A new film highlights the plight of girls from Kosovo’s Roma, Ashkali and Egyptian communities forced into teen marriages – and how they can say ‘No’.

Romni, a short film made in Kosovo, focuses on the life of a Roma girl who runs away from early marriage to pursue her dreams.

Faced with an early, forced marriage, on her wedding day Shpresa flees her home to avoid the fate of so many of her peers.

This film shows how families “bargain” over girls’ marriages, the socio-economic conditions in which these families find themselves, the despair in the eyes of the mothers that have to marry off their young daughters to save them from poverty – mothers who are unaware of the rights that belong to them. 

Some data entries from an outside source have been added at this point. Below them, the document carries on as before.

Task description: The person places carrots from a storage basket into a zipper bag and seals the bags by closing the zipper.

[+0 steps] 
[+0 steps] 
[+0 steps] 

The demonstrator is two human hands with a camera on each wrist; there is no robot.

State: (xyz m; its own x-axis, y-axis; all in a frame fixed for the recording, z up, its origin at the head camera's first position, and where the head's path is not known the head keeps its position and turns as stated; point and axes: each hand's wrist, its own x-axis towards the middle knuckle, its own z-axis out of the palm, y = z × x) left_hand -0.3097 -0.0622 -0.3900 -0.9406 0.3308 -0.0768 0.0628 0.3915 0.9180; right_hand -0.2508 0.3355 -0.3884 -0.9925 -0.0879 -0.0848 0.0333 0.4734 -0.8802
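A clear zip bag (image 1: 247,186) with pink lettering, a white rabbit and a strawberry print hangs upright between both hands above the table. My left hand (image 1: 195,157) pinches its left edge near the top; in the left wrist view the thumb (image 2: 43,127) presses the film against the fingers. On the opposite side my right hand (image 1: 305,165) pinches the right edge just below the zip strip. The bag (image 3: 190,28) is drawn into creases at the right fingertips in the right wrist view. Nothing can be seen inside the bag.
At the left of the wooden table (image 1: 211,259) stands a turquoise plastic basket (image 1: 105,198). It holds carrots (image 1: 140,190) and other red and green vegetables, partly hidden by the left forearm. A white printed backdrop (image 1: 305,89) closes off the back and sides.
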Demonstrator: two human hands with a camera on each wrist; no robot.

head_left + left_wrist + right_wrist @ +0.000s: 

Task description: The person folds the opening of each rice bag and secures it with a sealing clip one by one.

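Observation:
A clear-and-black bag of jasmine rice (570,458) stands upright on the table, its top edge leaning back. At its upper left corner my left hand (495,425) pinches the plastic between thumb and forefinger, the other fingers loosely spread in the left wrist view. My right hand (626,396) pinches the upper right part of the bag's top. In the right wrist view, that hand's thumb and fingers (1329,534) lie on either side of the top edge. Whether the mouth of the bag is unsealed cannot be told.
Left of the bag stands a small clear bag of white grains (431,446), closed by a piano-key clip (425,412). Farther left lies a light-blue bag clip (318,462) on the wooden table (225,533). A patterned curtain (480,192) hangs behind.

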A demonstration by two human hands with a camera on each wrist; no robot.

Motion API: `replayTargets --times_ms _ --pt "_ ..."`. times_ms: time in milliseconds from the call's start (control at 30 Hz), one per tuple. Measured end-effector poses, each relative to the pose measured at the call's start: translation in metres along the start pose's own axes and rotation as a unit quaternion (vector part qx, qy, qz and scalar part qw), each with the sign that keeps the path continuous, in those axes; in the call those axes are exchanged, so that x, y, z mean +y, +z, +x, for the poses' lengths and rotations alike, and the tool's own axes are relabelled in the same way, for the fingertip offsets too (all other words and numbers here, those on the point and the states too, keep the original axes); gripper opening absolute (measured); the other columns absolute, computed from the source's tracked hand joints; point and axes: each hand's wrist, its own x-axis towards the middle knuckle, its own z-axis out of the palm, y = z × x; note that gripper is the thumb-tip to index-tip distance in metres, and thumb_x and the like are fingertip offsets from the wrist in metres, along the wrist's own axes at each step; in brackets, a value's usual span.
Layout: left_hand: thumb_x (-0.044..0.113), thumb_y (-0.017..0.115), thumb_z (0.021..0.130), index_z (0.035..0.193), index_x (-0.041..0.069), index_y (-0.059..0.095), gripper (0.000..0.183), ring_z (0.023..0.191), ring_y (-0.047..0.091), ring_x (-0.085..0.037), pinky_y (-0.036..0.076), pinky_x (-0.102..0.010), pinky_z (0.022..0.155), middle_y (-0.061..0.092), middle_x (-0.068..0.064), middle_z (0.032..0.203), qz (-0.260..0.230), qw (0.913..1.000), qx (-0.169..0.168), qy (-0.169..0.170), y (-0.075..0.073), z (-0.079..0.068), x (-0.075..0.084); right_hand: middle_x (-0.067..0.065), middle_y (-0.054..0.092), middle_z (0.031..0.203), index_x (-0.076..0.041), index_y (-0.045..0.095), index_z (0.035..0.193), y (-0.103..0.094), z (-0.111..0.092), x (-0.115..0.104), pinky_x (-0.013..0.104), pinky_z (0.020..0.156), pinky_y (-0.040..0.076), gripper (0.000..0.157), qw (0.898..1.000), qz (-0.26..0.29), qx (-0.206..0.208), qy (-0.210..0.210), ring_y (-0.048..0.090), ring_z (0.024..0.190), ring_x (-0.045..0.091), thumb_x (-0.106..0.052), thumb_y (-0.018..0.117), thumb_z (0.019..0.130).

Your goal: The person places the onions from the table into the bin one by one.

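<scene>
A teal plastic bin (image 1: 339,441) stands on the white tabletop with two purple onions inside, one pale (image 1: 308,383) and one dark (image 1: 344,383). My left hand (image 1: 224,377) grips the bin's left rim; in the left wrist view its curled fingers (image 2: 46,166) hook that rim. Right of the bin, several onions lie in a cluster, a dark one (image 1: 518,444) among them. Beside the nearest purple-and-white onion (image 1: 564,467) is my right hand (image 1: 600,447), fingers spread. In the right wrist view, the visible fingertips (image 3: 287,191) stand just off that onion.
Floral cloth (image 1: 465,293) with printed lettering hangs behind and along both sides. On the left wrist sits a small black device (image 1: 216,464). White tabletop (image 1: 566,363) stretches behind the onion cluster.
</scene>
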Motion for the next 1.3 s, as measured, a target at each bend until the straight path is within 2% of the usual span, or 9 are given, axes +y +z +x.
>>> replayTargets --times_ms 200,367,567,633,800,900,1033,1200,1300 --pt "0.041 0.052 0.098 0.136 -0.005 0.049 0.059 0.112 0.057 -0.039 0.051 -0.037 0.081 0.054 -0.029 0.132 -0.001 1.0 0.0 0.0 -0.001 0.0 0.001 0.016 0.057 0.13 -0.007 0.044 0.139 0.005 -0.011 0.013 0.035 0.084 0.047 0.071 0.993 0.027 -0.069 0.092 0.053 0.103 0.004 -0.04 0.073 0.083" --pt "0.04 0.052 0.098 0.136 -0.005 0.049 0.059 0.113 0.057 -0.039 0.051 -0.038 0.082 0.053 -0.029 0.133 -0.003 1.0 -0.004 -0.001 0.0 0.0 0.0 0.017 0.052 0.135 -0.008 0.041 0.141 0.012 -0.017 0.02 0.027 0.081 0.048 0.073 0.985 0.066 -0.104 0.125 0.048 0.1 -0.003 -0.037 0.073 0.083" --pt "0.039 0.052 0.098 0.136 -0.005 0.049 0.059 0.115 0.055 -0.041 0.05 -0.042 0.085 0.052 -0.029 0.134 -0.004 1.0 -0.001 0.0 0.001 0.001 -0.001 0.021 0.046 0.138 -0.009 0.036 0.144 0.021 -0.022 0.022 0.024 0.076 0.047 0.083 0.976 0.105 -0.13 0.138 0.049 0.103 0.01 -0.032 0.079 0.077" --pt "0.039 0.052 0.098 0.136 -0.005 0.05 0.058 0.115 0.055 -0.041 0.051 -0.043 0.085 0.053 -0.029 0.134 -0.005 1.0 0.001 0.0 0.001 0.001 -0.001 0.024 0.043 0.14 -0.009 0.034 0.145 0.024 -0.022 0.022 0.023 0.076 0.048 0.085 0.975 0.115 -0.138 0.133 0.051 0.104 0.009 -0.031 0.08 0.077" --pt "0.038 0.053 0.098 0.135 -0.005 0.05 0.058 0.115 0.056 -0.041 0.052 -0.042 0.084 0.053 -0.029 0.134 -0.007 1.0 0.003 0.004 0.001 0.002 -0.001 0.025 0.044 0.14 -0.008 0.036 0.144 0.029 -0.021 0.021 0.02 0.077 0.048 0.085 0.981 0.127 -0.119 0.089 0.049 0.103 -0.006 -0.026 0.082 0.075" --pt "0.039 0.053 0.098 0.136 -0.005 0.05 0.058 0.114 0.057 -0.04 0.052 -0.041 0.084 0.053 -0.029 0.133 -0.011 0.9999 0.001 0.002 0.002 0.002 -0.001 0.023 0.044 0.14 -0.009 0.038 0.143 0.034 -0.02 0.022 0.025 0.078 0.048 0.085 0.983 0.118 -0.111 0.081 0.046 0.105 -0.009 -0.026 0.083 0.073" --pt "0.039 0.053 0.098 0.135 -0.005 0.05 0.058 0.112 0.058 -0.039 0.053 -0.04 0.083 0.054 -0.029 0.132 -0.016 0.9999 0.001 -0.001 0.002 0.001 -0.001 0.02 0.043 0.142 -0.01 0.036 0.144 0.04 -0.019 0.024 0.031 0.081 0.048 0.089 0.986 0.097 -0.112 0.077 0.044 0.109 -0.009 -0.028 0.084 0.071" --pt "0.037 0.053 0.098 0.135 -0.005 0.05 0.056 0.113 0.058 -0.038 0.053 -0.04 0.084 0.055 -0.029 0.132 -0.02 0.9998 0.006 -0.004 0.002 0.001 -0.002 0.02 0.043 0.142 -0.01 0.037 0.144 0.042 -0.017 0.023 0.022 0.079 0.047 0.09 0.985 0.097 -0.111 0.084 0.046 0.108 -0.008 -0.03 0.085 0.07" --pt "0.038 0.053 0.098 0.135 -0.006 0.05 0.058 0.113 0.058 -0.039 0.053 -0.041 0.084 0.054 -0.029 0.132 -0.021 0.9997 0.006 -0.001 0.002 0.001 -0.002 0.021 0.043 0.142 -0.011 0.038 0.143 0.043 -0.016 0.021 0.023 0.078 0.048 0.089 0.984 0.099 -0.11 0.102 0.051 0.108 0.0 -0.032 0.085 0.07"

To complete the mosaic, Shpresa runs away from a marriage what she does not reject with words, but, symbolically, cuts off her hair to express her dissatisfaction.

Photo: Antigonë Isufi/BIRN

The same issue is the subject of a documentary Like a Real Woman, which focuses on the stories of community activists dealing with early marriages, and their struggle to eliminate the phenomenon.

The film was screened at the Armata Cinema in Pristina on International Human Rights Day as part of the “16 Days of Activism Against Gender-Based Violence” program,,with the support of the United Nations Mission in Kosovo, UNMIK.

‘Like a real woman’ 

Photo: Antigonë Isufi/ BIRN

Roma, Ashkali and Egyptian communities activist, Sadete Nanoja Gashnjani, told a discussion panel organised after the screening of the film that she had had many problems with her parents when she categorically refused marriage at the age of 14.

“Parents think we should marry early and start a family. I told my parents that if I get married at 14, I could not make a family the way I wanted to because I was too young,” she said.

“If we get married so young, we become workers in our husband’s household, and stay on our feet day and night. How can you give birth at 14, when you are still a child?”

Roma, Ashkali and Egyptian girls in Kosovo are more often forced into early marriages than men in their communities, or girls from other communities.

Data from the world organisation Save the Children show that about 12 per cent of girls from these communities get married before the age of 15, compared to only 1 per cent of boys from these communities, and less than 1 per cent of girls from other communities.

Shpresa Agushi, from the Roma, Ashkali and Egyptian Women’s Network, stressed that when a girl leaves school and gets married young, she will remain uneducated, and be financially dependent and economically powerless; her rights will be violated, rights which she does not even know about.

“We have worked to give these women their voice. We have been speaking on their behalf for years and will continue to speak on their behalf, but we will be much stronger if we speak all together. They must have the strength to speak for themselves,” she said.

Barry Freeman, Deputy Special Representative of the Secretary-General of the UN mission in Kosovo, UNMIK, said that the COVID-19 pandemic had led to a 10-per-cent increase in early marriages worldwide.

 Driton Berisha, from the Fund for Roma Education, emphasized that if you ask the parents of children from these communities, many of them see the boy child as the future support of the family.

“When they talk about the girl, they consider her as a husband’s partner, where she also contributes financially to his family,” he says. According to him, for both genders there is a lack of employees who serve as examples of hope of empowerment.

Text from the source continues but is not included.